El hermano, se pone a hacer ejercicios de entrenamiento funcional. Ludovico imagina nombres a cada uno de los ejercicios que le ve hacer. El hermano del Tenso sigue transpirando y es mirado prácticamente como un héroe por toda la porción de gente que lo rodea. Los nombres con los que Ludovico bautiza a los ejercicios son: el indeciso (en tabla y mirando hacia abajo, se apoya de cada brazo y acompasadamente, palmas y antebrazos en la arena), la primer clase de teatro (con los pies juntos y el cuerpo de manera lateral, apoyando su peso en la mano extendida más cercana al piso, se dibuja con el otro brazo un recorrido que va desde la extensión en el aire a encogerse hasta la tetilla más cercana a la arena), el gomaso (misma posición que el indeciso, pero ahora con los brazos extendidos y llevando cada vez, sus rodillas flexionadas hacia arriba y a su lado opuesto), entre otros.

El hermano del Tenso queda exhausto, y dice que a la noche puede chupar alcohol sin culpa. Respira agitadamente y en cada exhalación se encorva, como mirando el piso, para reincorporarse y mirar luego hacia adelante en cada inhalación, ingiriendo un aire que viene con partículas de arena.

Al día siguiente y tempranito, para que no los cocine tanto el sol, los tres amigos se van a otra playa con mayor extensión entre la costa del mar y la zona de arbustos que separan al arenal de la calle costanera. La habían descubierto los hermanos, en la corrida del día anterior.

Al mediodía se comen unas rabas en un parador y se toman unos tubos de cerveza. Después del almuerzo, Ludovico se vuelve a la casa a echarse una siesta. Sus amigos se quedan en la playa.
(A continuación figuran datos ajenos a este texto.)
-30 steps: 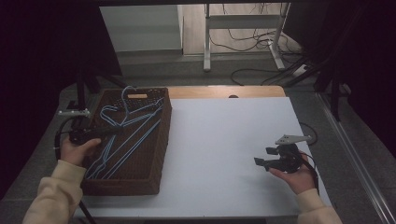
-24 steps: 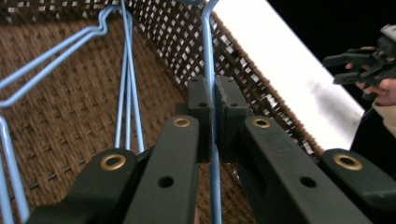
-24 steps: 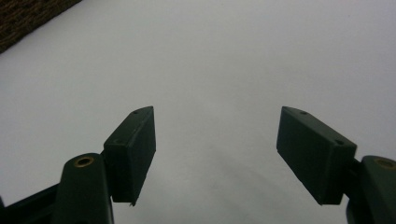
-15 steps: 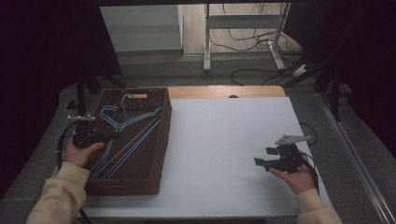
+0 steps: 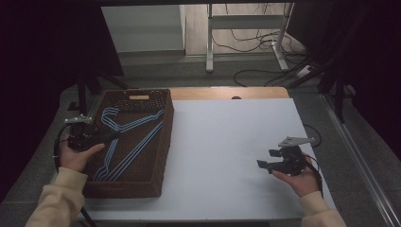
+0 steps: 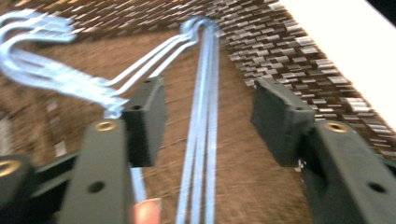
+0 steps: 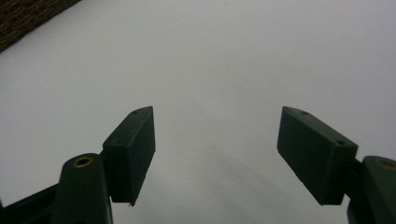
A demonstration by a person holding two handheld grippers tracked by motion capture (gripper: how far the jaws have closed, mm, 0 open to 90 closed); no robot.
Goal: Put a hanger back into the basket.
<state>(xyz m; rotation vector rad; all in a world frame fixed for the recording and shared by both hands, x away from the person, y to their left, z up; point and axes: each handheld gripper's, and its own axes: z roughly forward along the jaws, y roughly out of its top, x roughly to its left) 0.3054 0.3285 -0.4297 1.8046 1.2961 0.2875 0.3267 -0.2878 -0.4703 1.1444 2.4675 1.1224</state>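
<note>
Several blue wire hangers (image 5: 135, 137) lie stacked in a brown wicker basket (image 5: 166, 142) at the table's left. My left gripper (image 5: 112, 136) reaches in over the basket's left rim. In the left gripper view its jaws have just been opening and now stand apart around the hangers' long bars (image 6: 201, 140), with a gap on both sides; the hooks (image 6: 42, 70) curl off to the left above the basket's weave (image 6: 280, 51). My right gripper (image 5: 265, 163) rests low over the white table at the right, open (image 7: 217, 154), with nothing between its pads.
The white tabletop (image 5: 227, 142) stretches between the basket and the right hand. A corner of the basket (image 7: 23, 14) shows far off in the right gripper view. A desk frame and cables stand on the floor beyond the table's far edge.
The left gripper's jaws have opened and let go of the hangers, which have settled in the basket. The left hand shifted slightly toward the basket's left rim. The right hand has stayed still.
</note>
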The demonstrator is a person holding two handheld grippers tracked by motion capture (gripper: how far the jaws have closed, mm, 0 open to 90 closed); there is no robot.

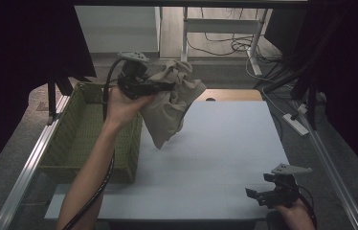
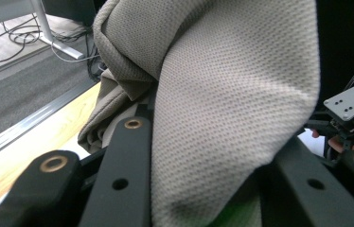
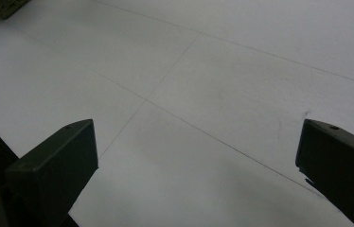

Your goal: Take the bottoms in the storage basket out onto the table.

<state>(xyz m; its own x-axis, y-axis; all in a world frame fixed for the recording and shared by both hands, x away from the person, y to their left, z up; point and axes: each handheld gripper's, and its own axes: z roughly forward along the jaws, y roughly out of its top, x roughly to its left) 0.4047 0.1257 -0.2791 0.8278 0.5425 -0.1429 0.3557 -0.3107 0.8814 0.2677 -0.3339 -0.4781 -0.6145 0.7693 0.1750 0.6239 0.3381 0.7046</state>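
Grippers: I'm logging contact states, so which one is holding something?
The left gripper, raised beside the basket, clamps the beige cloth; the right gripper is open.

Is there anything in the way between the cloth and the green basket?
Nothing visible. The left gripper holds the cloth in the air just right of the basket, and the basket's open top looks bare. The right gripper waits open at the table's near right corner.
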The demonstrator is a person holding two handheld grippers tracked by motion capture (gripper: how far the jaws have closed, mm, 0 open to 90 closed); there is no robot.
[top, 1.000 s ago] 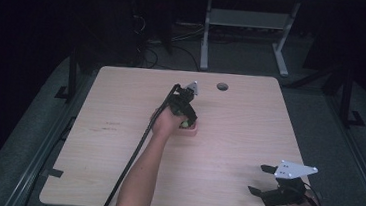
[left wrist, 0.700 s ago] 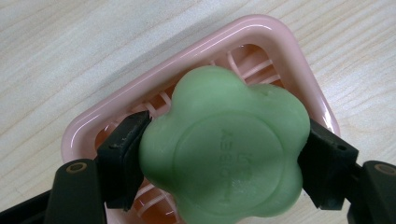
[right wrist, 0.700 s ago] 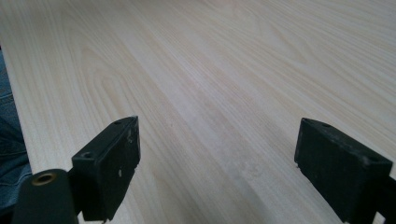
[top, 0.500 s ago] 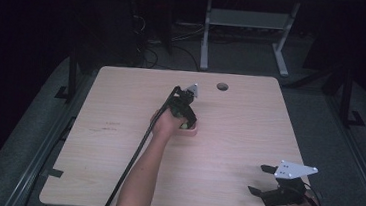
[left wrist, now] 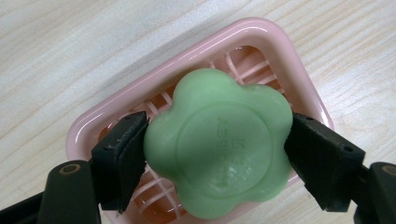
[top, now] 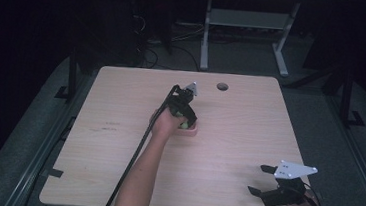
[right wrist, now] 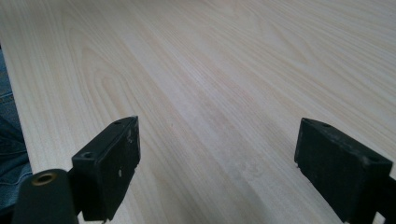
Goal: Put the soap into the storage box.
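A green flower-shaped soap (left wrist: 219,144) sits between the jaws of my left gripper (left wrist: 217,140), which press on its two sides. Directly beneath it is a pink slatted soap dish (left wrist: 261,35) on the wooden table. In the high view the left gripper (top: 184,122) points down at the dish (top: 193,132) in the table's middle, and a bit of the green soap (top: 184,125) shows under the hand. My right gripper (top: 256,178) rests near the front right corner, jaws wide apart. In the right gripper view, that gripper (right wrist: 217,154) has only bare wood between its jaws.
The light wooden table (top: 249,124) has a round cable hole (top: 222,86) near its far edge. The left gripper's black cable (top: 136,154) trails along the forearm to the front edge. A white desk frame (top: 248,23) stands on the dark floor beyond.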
Hay un tipo, unos metros agua adentro de la costa, que hace señas. Está con tres chiquitos. El Tenso y el hermano lo ven moviendo sus brazos desde el agua. El Tenso se larga a correr hacia el mar y detrás, va su hermano. Saltan las olas pequeñas. Parece una escena de Baywatch y ellos, Mitch Buchannon y Matt Brody, pero en sungas. El ceño fruncido y los músculos tensos. Atrás corre el guardavidas, que parece borracho.

El Tenso se da un chapuzón de cabeza, con los brazos en v y pasa por encima de una ola. El hermano hace lo suyo. En ese instante se pierden el uno al otro. El Tenso se dirige hacia las señas del tipo y manotea a una de las criaturas, que lloraba mientras lo agarraba fuerte. Y es justo allí cuando el Tenso gira su cabeza y ve a su hermano haciendo señas también. El hermano araña la arena con sus pies, saca la cabeza y un olaso lo vuelve a sumergir. Pierde la orientación, mira a la arena, da dos brazadas y otro golpe de ola en retorno lo sumerge y lo tira dos metros hacia adentro. El oleaje hacia la costa y su retroceso, lo tienen como adentro de una licuadora.

A un instante de la desesperación, ve pasar un salvavidas redondo y anaranjado, con un par de gente agarrada. Lo manotea. No sabe de donde salió ese salvavidas, que ahora se parece a esos trencitos que llevan niños, pero por el agua. Lo tira, en cinchada, un grupo de gente desde la arena de la costa, mientras el guardavidas, desde el agua, grita queriéndosela dar de motivador del grupo.

Ya fuera del agua, el hermano del Tenso está en una reposera de plástico, tirado, musculosamente exhausto, al lado de una señora obesa con malla enteriza, que resulta ser la abuela de las criaturas. A los dos se les subió la presión.